Our dataset shows one trend that we think is important: Claude Sonnet 4.6's brand visibility moved from 31.6% to 32.2% in our latest run — a modest but meaningful uptick. Claude's product sentiment (1.8/10) didn't improve, which means the visibility gain didn't come from better catalog content. It likely came from increased query coverage as Claude's usage grows, meaning more shopper queries are reaching the threshold where Claude includes brand mentions at all.

This is the dynamic that makes AEO a moving target: model retraining events, usage shifts between providers, and Shopping Graph updates can all move your numbers without any action on your part — up or down. The brands that will own their AI discoverability are the ones that detect these shifts in days, not quarters.

The early SEO analogy holds, but the timeline is compressed. In 2005, you had years to build your PageRank foundation before SEO became crowded. The equivalent window for AEO is measured in months. The brands in our dataset sitting in the 35–40% visibility range have structured data, fresh content pipelines, and weekly measurement loops. The ones at 28–30% have the same structural opportunities available to them — they just haven't built the infrastructure yet.

The infrastructure is not complicated. The data is telling you exactly where to start.

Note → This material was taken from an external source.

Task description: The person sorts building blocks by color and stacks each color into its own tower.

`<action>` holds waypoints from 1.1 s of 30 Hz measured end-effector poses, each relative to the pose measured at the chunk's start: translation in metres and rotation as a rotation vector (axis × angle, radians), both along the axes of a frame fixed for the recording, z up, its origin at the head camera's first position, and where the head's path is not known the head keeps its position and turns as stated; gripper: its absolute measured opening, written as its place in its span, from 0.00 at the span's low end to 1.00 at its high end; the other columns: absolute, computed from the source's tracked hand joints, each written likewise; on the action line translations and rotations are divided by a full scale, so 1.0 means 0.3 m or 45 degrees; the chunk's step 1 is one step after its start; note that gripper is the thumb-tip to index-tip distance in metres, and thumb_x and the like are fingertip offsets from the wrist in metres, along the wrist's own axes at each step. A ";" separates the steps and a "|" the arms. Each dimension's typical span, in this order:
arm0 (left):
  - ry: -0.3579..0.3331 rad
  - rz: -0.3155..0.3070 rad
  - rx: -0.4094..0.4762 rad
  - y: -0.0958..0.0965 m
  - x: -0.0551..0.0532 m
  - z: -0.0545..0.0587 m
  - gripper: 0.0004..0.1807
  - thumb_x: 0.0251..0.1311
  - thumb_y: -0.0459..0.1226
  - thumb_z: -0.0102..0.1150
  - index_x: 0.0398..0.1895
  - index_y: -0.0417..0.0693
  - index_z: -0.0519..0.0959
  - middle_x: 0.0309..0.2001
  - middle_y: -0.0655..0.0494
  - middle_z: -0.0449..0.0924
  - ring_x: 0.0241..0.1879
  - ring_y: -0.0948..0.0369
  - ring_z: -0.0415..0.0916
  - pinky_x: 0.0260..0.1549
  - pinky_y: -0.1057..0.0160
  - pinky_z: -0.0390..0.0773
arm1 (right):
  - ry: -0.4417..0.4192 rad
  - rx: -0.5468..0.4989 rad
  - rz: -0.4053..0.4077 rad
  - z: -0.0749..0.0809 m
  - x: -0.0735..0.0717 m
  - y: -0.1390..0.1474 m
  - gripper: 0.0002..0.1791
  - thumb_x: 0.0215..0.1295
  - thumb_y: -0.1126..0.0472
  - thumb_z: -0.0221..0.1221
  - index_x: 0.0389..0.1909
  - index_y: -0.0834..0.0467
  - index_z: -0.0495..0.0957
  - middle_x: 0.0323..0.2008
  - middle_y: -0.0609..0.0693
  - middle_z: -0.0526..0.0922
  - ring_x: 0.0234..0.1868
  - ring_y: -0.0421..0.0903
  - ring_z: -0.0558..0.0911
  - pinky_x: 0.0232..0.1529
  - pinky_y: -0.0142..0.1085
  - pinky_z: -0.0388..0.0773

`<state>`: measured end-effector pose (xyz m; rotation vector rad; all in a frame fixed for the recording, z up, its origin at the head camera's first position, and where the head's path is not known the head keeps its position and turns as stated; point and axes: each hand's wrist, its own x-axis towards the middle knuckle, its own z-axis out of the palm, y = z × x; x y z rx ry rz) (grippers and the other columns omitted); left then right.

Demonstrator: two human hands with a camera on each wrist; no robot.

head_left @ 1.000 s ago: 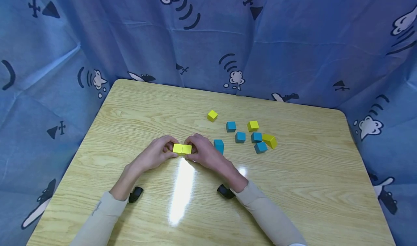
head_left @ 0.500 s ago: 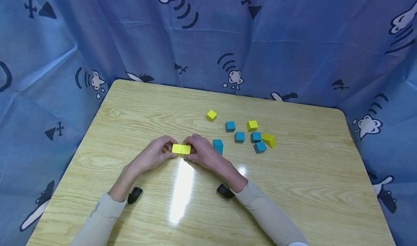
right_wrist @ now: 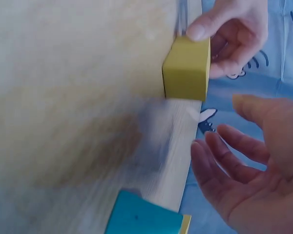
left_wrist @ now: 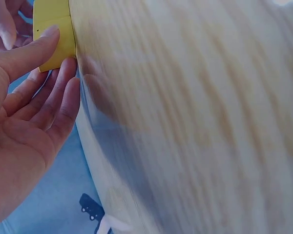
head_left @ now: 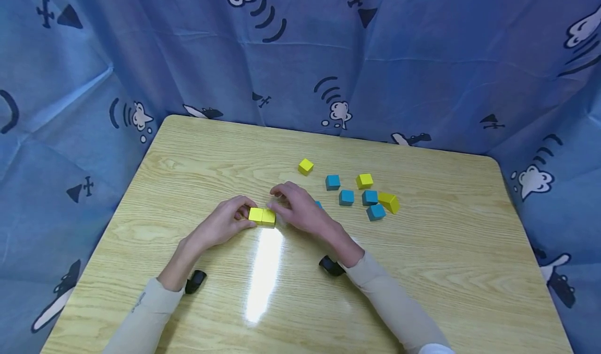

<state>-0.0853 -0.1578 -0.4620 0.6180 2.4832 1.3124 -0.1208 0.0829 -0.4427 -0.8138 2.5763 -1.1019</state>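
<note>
Two yellow blocks, a left one (head_left: 255, 215) and a right one (head_left: 269, 218), sit side by side on the wooden table, their faces meeting. My left hand (head_left: 220, 223) pinches the left block between thumb and fingers; the left wrist view shows the thumb flat on this yellow block (left_wrist: 63, 46). Just right of the pair, my right hand (head_left: 305, 211) holds nothing. In the right wrist view its fingers are loosely bent, with a gap between them and the yellow blocks (right_wrist: 185, 75). A teal block (right_wrist: 141, 214) is partly hidden behind the right hand in the head view.
To the right lie several teal blocks (head_left: 346, 198), a yellow cube (head_left: 364, 181) and a yellow wedge-like piece (head_left: 388, 202). Another yellow cube (head_left: 305, 167) stands farther back. A blue patterned curtain (head_left: 300, 72) hangs behind the table (head_left: 446, 270).
My right hand has let go of the right yellow block and moved slightly back and to the right, its fingers spreading. The left hand and both yellow blocks have stayed put.
</note>
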 end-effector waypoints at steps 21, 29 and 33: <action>-0.024 0.007 -0.033 0.000 -0.004 0.001 0.21 0.60 0.29 0.72 0.55 0.37 0.77 0.42 0.51 0.80 0.40 0.58 0.78 0.42 0.60 0.82 | 0.286 0.189 -0.472 -0.007 -0.164 0.037 0.22 0.70 0.69 0.63 0.64 0.64 0.75 0.62 0.65 0.74 0.63 0.61 0.70 0.60 0.50 0.74; 0.022 -0.013 -0.010 -0.003 -0.002 -0.004 0.23 0.60 0.28 0.72 0.58 0.35 0.77 0.43 0.50 0.80 0.40 0.57 0.78 0.41 0.61 0.81 | 0.167 0.338 -0.480 -0.007 -0.191 0.041 0.27 0.72 0.69 0.61 0.70 0.64 0.71 0.66 0.64 0.72 0.65 0.60 0.69 0.64 0.48 0.73; 0.041 -0.012 -0.008 -0.007 -0.001 -0.009 0.23 0.59 0.28 0.72 0.58 0.34 0.78 0.43 0.50 0.80 0.40 0.58 0.78 0.41 0.61 0.81 | 0.151 0.382 -0.502 -0.012 -0.200 0.041 0.26 0.72 0.70 0.59 0.70 0.64 0.71 0.66 0.63 0.72 0.64 0.59 0.71 0.64 0.47 0.73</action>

Methodology: All data from Superpilot AEO analysis, updated March 2026. 84 anonymized retail and eCommerce brands tested across six LLM variants (GPT-5, GPT-5.2, Gemini 3 Flash, Gemini 2.5 Flash, Claude Sonnet 4.6, Claude Sonnet 4). 10 intent queries per brand per LLM per run cycle. No brand names are disclosed in aggregate reporting. Superpilot provides AI discoverability measurement and optimization for eCommerce merchants.